我试图使用beautifulsoup从beeradvocate中删除评论。审核代码如下所示:

[<span class="BAscore_norm">4.49</span>,
 <span class="rAvg_norm">/5</span>,
 u'\xa0\xa0rDev ',
 <span style="color:#006600;">+2%</span>,
 <br/>,
 <span class="muted">look: 4.25 | smell: 4.5 | taste: 4.5 | feel: 4.5 |  
 overall: 4.5</span>,
 <br/>,
 <br/>,
 u'Pours a slightly hazy golden orange with two fingers white head. ',
 <br/>,
 u'\nSmells of citrus, orange, pineapple, sweet malty presence.',
 <br/>,
 u'\nTastes starts with the juicy orange, pineapple. Finishes with a 
 somewhat sweet caramel toffee like malt presence.',
 <br/>,
 u'\nVery smooth medium body.
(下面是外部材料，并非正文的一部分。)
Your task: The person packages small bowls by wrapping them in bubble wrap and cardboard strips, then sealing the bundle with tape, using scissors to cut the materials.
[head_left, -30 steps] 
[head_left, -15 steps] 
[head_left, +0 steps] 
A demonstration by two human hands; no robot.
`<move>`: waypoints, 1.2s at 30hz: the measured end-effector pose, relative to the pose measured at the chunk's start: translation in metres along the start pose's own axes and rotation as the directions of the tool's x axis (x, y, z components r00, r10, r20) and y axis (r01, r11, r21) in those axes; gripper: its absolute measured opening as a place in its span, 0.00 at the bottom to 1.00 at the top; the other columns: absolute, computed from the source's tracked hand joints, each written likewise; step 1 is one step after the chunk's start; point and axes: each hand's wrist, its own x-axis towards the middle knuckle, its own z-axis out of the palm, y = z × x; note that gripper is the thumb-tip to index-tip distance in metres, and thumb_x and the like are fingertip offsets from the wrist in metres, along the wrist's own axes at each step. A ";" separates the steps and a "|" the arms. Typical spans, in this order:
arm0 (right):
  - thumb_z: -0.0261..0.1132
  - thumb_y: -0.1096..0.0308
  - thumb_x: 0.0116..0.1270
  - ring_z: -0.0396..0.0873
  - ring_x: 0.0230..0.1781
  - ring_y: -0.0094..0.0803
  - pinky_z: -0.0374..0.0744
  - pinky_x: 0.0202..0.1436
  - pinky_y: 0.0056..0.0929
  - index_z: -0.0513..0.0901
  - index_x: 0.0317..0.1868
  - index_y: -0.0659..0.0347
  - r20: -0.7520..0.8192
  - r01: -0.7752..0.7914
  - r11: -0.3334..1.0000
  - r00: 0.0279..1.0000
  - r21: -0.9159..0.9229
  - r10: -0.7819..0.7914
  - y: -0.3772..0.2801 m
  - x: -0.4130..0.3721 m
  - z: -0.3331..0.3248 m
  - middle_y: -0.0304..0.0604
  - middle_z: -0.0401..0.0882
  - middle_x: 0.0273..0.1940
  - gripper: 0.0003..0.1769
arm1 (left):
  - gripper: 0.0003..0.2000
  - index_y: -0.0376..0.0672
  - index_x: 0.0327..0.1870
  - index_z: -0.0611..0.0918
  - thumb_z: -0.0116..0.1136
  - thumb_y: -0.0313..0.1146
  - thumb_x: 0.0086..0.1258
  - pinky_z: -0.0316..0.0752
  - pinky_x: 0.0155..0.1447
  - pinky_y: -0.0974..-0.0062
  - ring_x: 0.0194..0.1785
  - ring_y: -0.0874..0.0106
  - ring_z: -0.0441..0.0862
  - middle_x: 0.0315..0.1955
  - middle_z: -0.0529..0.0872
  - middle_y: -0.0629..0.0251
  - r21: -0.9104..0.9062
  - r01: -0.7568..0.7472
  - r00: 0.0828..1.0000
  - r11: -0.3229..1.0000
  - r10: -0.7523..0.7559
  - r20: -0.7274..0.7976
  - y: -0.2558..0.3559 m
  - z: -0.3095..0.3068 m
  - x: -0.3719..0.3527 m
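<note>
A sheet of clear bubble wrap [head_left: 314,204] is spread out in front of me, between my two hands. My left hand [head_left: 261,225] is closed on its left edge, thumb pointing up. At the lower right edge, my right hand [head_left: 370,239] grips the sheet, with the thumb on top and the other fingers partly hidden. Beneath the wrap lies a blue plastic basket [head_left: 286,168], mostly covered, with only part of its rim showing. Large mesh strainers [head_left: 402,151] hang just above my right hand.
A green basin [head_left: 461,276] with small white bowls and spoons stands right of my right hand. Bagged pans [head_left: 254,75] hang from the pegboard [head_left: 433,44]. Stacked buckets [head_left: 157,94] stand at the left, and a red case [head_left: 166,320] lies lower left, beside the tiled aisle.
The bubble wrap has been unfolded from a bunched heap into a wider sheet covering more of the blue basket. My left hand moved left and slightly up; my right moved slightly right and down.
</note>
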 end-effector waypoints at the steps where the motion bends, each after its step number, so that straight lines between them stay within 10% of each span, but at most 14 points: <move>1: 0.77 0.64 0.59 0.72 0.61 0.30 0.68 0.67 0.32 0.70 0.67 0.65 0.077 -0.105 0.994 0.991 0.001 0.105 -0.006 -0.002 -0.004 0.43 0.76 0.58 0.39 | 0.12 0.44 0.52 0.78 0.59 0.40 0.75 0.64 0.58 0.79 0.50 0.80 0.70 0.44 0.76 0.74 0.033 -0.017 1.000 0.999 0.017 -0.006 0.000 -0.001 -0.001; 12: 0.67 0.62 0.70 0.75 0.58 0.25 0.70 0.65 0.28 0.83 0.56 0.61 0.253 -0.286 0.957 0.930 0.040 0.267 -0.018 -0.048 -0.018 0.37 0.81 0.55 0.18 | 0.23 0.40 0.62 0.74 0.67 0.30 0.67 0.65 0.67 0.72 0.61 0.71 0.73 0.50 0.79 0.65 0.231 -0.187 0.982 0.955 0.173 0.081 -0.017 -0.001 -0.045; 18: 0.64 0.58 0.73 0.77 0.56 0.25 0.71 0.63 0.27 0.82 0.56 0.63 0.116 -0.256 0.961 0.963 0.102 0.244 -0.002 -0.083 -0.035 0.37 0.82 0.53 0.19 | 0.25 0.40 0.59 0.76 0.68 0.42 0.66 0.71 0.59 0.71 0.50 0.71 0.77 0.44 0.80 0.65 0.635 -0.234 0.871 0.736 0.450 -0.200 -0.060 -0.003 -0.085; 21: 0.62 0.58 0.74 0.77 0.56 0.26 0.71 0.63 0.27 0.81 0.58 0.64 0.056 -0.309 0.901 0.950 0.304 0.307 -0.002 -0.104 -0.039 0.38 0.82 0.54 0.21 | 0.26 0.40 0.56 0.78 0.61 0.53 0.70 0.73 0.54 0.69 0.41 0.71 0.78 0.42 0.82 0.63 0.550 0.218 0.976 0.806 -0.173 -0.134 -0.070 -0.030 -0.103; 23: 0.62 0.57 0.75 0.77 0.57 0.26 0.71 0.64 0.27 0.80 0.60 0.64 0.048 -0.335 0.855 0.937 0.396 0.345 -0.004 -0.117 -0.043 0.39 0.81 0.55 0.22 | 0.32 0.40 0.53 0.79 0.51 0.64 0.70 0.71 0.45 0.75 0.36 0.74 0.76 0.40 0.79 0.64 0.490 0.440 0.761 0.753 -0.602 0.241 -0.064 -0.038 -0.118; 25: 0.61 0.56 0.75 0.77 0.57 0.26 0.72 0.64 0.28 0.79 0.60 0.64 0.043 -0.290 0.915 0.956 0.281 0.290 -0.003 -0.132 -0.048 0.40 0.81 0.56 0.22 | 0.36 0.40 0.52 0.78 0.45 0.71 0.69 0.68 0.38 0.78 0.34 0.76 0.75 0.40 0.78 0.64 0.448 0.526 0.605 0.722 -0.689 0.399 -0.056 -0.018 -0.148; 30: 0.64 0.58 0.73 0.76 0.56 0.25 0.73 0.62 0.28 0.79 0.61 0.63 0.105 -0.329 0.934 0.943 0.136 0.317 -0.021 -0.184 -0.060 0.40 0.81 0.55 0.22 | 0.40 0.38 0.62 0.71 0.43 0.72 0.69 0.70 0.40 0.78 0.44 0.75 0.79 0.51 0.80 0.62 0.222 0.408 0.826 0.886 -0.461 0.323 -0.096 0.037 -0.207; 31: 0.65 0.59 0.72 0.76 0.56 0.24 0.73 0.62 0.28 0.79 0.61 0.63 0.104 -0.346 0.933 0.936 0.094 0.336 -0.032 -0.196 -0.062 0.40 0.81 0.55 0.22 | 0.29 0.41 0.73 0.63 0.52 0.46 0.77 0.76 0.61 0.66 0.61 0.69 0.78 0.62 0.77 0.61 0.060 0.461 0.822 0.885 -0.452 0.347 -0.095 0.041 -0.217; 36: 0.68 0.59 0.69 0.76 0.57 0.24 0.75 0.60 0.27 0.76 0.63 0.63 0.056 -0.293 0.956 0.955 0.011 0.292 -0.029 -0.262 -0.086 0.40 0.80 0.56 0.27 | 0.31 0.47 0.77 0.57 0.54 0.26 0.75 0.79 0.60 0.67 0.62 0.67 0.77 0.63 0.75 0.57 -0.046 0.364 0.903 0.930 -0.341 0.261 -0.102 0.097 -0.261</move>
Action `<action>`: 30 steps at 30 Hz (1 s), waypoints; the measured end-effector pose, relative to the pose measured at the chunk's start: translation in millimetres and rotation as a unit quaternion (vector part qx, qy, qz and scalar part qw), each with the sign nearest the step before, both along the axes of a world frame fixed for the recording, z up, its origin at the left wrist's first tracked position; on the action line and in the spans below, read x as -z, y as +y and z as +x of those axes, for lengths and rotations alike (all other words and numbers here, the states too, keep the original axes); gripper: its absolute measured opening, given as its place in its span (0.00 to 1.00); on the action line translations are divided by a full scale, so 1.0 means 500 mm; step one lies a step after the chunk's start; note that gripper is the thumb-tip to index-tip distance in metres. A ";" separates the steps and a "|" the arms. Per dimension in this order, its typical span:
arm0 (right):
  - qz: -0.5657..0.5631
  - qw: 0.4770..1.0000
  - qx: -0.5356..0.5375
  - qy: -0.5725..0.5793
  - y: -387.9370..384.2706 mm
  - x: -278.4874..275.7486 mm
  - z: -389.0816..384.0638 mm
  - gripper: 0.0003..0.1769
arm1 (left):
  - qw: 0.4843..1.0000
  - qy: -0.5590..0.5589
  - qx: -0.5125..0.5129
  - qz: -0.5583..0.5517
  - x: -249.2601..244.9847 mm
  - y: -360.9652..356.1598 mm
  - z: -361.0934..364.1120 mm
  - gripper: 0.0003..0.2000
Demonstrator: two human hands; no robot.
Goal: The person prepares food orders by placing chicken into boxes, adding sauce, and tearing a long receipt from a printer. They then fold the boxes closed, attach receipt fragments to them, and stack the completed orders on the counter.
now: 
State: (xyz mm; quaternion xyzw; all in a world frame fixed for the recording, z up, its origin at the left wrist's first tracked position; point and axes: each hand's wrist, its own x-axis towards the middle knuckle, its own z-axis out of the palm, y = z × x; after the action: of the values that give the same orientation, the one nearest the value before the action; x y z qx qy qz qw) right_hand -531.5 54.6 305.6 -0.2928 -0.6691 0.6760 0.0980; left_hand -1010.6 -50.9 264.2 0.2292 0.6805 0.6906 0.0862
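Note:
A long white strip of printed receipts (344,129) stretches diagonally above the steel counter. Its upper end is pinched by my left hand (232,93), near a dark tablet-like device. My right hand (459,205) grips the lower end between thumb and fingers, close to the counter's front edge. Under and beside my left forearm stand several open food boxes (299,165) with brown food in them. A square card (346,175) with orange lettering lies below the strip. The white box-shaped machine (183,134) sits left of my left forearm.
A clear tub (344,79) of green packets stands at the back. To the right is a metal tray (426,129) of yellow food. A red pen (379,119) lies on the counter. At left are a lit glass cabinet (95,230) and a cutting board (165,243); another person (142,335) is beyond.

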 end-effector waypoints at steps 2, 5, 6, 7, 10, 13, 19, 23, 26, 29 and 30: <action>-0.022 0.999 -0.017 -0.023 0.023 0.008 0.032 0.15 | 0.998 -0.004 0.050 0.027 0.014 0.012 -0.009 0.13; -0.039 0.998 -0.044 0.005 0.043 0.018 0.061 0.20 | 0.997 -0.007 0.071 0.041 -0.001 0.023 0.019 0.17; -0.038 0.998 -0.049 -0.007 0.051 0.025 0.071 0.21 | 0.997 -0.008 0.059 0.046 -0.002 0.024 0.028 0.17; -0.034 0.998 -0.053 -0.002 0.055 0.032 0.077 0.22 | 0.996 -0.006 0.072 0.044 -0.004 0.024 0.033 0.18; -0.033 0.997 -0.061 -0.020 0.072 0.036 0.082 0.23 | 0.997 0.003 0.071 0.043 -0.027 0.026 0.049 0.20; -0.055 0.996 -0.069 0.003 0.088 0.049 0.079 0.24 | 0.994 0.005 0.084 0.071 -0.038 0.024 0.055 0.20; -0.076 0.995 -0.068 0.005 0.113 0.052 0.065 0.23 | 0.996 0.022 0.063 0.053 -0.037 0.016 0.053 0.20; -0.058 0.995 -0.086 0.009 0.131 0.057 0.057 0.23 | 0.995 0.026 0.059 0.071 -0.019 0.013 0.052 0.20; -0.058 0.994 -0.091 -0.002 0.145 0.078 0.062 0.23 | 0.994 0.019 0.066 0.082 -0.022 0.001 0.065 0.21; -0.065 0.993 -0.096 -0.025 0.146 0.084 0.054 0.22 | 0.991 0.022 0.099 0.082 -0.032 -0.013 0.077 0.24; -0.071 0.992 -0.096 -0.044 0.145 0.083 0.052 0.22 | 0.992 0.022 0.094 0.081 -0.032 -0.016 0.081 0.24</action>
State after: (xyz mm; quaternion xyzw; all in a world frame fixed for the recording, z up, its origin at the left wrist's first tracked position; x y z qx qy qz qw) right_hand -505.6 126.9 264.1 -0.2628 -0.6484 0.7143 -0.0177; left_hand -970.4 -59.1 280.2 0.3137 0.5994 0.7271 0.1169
Alchohol was very well hidden until it started 
 to warm a bit.',
 <br/>,
 u'\nOverall a really tasty brew!',
 <br/>,
 <br/>,
 <i aria-hidden="true" class="fa fa-file-text-o"></i>,
 u'\xa0',
 <span class="muted">354 characters</span>,
 <br/>,
 <br/>,
 <div><span class="muted"><a class="username" 
href="/community/members/jbowengeorgia.1171914/">JBowenGeorgia</a>, <a 
href="/beer/profile/26/1558/?ba=JBowenGeorgia#review">Oct 03, 2017</a>
</span></div>]

我对如何提取评论文本感到很遗憾。在Python BeautifulSoup extract text between element有一个类似的问题,但大多数答案都涉及。内容和位置参数,由于评论中段落之间的换行符而在这里不起作用。

2 个答案:

答案 0 :(得分:0)

试试这个单行:

text = ''.join(x for x in soup if type(x) == bs4.NavigableString and not x.startswith(u'\xa0'))

此处soup对应标记<div id="rating_fullview_content_2">。我不知道你是否有这个变量,但是soup.content匹配你在原始问题中给出的代码块。

答案 1 :(得分:0)

假设您将页面的初始html代码放入html变量:

# -*- coding: utf-8 -*-

import bs4

if __name__=="__main__":
    with open('page.html') as page:
        html = page.read()
        soup = bs4.BeautifulSoup(html, 'lxml')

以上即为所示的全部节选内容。